Configuration Options - Basics Configuration Options - Reading NT Event Logs

Configuration Options - Reading Log Files

Veduta reads input from log files and NT event logs. To configure the reading of NT event logs, see here

To set up reading from log files we need to configure Veduta via consumers.xml.

consumers.xml looks like:

<?xml version="1.0" encoding="UTF-8"?>
<consumers>
  <consumer>
    <file>
      <name>System Messages</name>
      ...
    </file>
  </consumer>
  <consumer>
    <file>
      <name>Error Messages</name>
      ...
    </file>
    ...
  </consumer>

</consumers>
so each file is configured using a separate <consumer/> section. Each <consumer/> section is given a name, so it can be referenced via the report.xml configuration - determining how each log file is displayed.

Configuring a Log File

A log file is configured using the following:
<?xml version="1.0" encoding="UTF-8"?>
<consumers>
  <consumer>
    <file>
      <name>System Messages</name>
      <interval>5s</interval>
      <!-- note Unix filename convention here -->
      <filename>/var/log/messages</filename>
      <parser type="..."/>
    </file>
  </consumer>
</consumers>
so we give the log file a name for later reference, then specify how often to read this file, the directory and filename of the log file to be read.
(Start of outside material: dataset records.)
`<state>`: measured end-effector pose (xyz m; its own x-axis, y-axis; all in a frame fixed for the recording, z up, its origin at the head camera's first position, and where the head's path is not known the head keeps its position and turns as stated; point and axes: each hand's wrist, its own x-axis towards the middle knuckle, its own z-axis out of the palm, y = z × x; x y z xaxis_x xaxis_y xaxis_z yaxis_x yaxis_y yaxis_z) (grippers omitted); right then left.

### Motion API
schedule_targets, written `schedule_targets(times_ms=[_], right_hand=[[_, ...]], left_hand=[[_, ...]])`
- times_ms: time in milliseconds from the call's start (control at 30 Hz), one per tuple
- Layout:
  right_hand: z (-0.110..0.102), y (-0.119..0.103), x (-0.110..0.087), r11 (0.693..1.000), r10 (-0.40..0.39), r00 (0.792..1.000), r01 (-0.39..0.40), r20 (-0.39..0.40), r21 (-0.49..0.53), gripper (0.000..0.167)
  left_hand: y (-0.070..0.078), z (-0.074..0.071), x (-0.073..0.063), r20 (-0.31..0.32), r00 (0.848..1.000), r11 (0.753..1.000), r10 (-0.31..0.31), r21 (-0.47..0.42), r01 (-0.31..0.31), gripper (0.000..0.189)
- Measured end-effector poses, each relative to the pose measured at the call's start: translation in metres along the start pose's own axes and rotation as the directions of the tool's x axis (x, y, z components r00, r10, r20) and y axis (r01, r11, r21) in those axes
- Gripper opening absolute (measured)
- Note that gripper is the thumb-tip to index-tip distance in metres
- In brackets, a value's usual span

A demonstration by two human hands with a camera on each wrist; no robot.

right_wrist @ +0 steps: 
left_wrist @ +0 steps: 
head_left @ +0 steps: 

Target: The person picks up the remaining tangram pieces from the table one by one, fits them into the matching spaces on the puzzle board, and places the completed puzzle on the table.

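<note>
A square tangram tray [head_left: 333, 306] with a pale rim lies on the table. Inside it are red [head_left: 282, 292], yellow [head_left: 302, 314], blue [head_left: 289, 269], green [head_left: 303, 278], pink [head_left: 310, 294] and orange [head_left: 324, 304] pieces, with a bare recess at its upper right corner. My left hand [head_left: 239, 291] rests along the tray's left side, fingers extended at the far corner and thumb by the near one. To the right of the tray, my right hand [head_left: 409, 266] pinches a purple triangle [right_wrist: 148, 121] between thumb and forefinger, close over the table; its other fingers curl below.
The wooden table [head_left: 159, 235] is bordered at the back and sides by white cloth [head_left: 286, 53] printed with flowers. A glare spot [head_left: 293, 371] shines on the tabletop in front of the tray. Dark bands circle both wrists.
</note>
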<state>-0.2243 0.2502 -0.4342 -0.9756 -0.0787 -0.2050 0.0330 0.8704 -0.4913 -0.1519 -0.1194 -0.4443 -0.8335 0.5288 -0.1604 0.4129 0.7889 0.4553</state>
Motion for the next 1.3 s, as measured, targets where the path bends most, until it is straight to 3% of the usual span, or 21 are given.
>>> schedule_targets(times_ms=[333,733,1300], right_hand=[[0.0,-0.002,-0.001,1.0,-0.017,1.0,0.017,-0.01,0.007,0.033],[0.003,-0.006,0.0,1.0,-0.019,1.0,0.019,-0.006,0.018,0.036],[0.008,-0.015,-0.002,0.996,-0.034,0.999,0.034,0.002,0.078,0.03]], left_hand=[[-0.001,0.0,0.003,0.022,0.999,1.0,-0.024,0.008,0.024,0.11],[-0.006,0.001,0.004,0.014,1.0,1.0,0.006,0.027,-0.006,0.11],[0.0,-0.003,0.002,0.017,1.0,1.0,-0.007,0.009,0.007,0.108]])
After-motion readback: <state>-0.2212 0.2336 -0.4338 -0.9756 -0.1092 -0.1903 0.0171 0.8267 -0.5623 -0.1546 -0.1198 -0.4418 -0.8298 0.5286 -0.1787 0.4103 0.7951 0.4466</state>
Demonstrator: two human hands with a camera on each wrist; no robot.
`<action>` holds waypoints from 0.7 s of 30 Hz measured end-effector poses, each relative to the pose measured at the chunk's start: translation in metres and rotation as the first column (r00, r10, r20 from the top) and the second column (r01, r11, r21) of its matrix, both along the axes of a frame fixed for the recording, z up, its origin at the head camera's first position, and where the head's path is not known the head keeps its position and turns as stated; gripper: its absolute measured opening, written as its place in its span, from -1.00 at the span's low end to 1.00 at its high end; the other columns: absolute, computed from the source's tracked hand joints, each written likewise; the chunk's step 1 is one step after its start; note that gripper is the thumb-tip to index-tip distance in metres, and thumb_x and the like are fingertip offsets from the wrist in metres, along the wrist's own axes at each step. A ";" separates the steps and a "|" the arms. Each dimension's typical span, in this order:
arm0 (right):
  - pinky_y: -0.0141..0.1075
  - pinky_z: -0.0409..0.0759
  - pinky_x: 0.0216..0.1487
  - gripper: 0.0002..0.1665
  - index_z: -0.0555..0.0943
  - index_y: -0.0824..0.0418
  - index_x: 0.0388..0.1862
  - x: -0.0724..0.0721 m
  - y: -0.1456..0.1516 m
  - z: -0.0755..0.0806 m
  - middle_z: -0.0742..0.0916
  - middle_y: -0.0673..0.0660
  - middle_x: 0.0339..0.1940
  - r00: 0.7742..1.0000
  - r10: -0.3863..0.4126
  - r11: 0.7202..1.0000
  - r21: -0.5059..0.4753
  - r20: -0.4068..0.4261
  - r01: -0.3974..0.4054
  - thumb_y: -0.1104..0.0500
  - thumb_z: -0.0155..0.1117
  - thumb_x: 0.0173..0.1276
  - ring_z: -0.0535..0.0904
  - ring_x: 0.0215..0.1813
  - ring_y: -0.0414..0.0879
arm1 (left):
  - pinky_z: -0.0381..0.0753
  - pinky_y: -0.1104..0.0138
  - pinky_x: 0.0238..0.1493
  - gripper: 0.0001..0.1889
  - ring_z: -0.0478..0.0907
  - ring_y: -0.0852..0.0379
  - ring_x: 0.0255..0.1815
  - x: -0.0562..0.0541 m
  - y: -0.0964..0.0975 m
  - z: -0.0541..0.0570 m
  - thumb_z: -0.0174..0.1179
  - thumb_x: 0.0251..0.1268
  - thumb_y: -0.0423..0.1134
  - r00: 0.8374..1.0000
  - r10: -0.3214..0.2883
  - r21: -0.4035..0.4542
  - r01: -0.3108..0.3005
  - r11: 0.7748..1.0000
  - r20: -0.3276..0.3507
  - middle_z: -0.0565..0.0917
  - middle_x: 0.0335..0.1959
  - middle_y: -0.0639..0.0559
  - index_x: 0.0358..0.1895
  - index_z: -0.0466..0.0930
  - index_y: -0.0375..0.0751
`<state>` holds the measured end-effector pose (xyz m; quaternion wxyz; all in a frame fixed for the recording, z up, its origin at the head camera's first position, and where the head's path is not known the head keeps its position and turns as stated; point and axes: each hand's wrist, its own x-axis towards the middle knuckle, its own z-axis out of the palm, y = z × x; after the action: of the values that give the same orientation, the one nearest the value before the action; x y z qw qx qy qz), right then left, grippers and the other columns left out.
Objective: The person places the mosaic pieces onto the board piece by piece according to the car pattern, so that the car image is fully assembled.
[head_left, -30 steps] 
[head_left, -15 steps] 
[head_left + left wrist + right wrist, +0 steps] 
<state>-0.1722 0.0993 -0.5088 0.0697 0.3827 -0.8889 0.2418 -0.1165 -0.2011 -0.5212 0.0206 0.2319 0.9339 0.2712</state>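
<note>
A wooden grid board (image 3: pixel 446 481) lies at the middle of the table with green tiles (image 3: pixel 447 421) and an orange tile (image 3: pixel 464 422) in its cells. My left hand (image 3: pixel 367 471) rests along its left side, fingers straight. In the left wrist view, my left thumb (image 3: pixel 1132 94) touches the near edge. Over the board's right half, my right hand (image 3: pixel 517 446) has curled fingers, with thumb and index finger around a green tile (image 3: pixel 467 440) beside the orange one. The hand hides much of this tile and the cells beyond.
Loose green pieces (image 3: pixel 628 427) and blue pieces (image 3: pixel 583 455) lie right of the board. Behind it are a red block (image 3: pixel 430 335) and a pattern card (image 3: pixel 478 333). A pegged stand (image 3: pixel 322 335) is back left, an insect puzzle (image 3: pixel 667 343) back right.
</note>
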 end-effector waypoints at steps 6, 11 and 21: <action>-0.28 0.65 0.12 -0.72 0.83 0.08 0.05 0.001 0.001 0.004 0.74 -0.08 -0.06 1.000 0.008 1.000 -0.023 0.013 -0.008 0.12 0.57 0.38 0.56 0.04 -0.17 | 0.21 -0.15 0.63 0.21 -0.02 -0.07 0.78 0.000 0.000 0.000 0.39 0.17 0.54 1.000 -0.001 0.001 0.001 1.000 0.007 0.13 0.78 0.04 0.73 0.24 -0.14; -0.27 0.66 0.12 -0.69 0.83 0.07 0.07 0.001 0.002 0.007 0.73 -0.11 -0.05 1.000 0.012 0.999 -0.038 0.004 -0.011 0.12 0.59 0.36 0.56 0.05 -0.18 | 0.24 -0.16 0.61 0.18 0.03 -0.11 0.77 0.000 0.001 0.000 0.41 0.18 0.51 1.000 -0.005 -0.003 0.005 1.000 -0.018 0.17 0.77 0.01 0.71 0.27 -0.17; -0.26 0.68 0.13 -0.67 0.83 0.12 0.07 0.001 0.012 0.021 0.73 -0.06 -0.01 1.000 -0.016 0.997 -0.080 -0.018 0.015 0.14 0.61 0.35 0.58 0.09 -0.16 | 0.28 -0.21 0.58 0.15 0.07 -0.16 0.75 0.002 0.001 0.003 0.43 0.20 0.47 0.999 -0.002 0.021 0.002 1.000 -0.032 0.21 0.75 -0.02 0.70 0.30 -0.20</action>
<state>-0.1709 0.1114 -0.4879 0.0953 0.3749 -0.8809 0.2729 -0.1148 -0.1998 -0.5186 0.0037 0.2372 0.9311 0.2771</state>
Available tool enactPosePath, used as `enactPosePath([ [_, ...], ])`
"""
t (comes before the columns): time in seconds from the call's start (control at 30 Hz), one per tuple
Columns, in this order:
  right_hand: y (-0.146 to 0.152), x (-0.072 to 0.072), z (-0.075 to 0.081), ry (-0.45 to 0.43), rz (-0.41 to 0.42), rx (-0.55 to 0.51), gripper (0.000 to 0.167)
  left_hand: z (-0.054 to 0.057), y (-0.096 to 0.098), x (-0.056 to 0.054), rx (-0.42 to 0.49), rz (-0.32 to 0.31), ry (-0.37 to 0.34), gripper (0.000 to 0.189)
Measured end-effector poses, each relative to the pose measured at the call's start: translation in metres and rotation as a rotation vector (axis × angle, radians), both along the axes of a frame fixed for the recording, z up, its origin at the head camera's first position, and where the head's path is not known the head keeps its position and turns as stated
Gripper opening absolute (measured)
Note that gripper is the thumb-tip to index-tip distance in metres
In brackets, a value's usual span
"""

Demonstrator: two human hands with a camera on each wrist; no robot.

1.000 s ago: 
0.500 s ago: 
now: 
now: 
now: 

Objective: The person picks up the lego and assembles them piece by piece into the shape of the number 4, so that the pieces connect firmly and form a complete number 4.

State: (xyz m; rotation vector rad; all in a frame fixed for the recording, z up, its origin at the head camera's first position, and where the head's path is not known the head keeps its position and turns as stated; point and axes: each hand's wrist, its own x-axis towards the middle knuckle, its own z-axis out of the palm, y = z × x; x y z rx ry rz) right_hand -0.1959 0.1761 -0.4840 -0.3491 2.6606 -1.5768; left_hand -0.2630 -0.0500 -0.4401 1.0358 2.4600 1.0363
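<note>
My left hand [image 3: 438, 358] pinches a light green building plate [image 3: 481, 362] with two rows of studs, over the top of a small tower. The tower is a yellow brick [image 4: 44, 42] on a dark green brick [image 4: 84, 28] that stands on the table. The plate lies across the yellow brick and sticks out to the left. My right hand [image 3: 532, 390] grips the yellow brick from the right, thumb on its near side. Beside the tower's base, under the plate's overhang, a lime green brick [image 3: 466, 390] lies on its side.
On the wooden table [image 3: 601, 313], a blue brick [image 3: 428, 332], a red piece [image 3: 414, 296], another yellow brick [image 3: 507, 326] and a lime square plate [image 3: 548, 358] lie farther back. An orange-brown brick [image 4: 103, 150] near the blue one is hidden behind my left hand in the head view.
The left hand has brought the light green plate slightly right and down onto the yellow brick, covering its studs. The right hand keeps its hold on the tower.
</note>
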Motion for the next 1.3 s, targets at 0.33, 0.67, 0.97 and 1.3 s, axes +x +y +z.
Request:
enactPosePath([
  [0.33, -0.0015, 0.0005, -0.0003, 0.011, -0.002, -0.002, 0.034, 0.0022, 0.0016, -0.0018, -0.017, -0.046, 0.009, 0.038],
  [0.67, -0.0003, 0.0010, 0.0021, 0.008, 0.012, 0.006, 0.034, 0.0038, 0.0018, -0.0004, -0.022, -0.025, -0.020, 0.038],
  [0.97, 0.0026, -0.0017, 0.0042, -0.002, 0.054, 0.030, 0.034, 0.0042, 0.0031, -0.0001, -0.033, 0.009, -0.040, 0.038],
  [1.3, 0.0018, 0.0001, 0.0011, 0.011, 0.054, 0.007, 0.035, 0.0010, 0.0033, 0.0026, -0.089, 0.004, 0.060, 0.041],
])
So far we've specified a log file to read and how often. Now we need to specify how to read that log file.
Note: Veduta by default will hold a file open whilst monitoring it. On Windows (NT) systems this may cause problems if a log file needs to be moved/renamed or deleted. Veduta can be configured to only open the file when required by setting:
<file mode="closing">
    
for each log file.

Getting Timestamps from the Log File

We tell Veduta how to read the log file by providing a parser. In the simple introductory example we specified a simple parser. However that is really only useful for the simplest demos. A timestamped parser is much more useful.
<parser type="timestamped">
  <pattern dateIndex="1" messageIndex="2">{regular expression}</pattern>
  <dateformat currentDate="false" currentYear="true">{date/time expression}</dateformat>
</parser>
so this sets the parser to be a timestamped parser. We then have to specify how to read each log file line, and how to split it into a date/timestamp, and the remaining message. e.g. in
12:34:56 - server up on host lon24cmp
we need to identify the timestamp (12:34:56) and the message (server up on host lon24cmp).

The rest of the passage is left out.